In filing for Chapter 7 bankruptcy, the Jacksons had to fill out a means test because they earned over the median income for a family of their size. The test is used to determine the amount of a debtor’s disposable income, which may reveal abuse if that income is above a certain level and prevent them from proceeding under Chapter 7. The Jacksons followed the instructions of form 22A-2, which says, “Deduct the expense amounts set out in lines 6-15 regardless of your actual expense. In later parts of the form, you will use some of you actual expenses if they are higher than the standards.” The Jacksons used the standard mortgage and car payment expenses, even though both were higher than their actual expenses.

Lynch argued that the official forms were incorrect and that a Chapter 7 debtor was “Limited to deducting their actual expenses or the applicable National or Local Standard, whichever [was] less.” The Jacksons countered, stating the statute was unambiguous. The Bankruptcy Court denied Lynch’s motion to dismiss on the basis that the Jackson’s interpretation comported with the plain meaning of the statute, and both parties filed a request for permission to directly appeal to the Fourth Circuit.

The Fourth Circuit held that they had jurisdiction over the appeal, and granted the appeal with respect to the question: does 11 U.S.C. § 707(b)(2) permit a debtor to take the full National and Local Standard amounts for expenses even though the debtor incurs actual expenses that are less than the standard amounts?

Was there an abuse of Bankruptcy Relief?

The Fourth Circuit held that under the plain meaning of the statute, a debtor is entitled to deduct the full National and Local Standard amounts even though their actual expenses are below the standard amounts.

In order to determine whether the Jacksons abused bankruptcy relief, the Fourth Circuit looked to the plain meaning of § 707(b)(2)(A)(ii)(I) of the statute. This section states: “the debtor’s monthly expenses shall be the debtor’s applicable monthly expense amounts specified under the National Standards and Local Standards, and the debtor’s actual monthly expenses for the categories specified as Other Necessary Expenses issued by the Internal Revenue Service for the area in which the debtor resides . . . .”

Where the statute’s language is plain, the Fourth Circuit ends its inquiry after enforcing the statute according to its terms in the context of the overall statutory scheme. See Hartford Underwriters Ins. Co. v. Union Planters Bank, N.A., 530 U.S. 1, 6 (2000); Davis v. Mich. Dep’t of Treasury, 489 U.S. 803, 809 (1989). The court found that the language of  § 707(b)(2)(A)(ii)(I) was clear on its face because it specified that “[t]he debtor’s monthly expenses shall be the debtor’s applicable monthly expense amounts specified under the National Standards and Local Standards.” The court relied on the theory of statutory construction that where Congress uses different words in the same statute, they should have different meanings. Here the court distinguished between “applicable monthly expenses” in the first clause of the statute, and “actual monthly expenses” in the second clause. Therefore, the court understood that the”applicable monthly expenses” were the full National and Local Standard amounts.
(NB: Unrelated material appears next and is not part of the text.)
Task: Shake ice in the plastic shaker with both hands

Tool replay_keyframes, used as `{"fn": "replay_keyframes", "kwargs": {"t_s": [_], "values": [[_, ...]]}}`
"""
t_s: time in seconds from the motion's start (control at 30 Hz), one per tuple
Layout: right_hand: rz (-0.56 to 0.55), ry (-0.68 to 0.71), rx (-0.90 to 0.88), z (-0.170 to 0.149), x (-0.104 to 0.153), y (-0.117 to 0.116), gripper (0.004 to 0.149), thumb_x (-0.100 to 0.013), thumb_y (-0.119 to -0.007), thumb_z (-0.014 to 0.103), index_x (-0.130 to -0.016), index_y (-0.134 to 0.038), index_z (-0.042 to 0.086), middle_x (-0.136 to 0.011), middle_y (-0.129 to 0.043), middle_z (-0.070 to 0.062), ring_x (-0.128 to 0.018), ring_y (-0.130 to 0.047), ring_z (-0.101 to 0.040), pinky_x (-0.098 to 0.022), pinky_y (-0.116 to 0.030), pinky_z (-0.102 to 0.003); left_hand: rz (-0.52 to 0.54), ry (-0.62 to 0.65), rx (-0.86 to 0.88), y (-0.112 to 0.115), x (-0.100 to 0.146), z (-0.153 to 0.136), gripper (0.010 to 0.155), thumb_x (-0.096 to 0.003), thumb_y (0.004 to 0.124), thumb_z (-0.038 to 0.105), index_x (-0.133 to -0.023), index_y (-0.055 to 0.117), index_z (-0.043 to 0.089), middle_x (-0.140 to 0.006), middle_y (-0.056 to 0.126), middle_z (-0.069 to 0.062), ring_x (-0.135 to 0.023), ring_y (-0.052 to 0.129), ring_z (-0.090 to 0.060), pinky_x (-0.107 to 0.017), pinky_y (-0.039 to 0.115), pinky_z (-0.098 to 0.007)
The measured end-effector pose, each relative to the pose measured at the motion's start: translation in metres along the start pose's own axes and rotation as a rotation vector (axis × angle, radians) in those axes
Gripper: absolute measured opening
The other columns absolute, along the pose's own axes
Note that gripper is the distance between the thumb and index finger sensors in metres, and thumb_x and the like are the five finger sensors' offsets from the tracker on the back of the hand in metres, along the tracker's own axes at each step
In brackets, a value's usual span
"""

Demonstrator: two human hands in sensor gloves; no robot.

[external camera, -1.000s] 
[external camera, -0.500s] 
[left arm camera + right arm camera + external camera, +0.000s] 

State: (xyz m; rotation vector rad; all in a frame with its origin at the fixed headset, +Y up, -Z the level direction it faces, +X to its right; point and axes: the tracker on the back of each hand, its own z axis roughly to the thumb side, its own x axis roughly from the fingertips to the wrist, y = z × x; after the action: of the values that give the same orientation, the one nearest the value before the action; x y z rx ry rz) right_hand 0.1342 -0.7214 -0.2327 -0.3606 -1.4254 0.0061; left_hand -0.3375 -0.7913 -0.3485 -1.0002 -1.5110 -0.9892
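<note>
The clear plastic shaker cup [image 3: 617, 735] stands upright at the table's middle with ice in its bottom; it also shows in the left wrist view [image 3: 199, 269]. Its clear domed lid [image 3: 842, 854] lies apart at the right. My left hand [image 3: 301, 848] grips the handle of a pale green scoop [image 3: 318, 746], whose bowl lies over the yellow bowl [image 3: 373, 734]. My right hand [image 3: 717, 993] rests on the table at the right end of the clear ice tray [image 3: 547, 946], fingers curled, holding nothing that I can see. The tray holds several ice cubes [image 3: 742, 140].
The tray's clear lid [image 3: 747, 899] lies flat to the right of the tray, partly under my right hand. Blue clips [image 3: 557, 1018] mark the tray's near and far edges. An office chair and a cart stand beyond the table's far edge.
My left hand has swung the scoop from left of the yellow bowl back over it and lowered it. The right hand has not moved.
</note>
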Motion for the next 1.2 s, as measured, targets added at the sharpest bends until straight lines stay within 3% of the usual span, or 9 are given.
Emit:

Additionally, the Fourth Circuit opined that to construe “applicable” and “actual” to have the same meaning would have the absurd result of punishing frugal debtors. A frugal debtor would be punished to for spending less. Relying on Griffin v. Oceanic Contractors, Inc., 458 U.S. 564, 575 (1982), the court sought to read the statute in such a way as to avoid absurd results.

Disposition

The Fourth Circuit affirmed the bankruptcy court’s judgment to deny Lynch’s motion to dismiss, because the Jacksons had not abused bankruptcy relief by providing the National and Local Standard amounts, instead of their actual expenses in form 22A-2.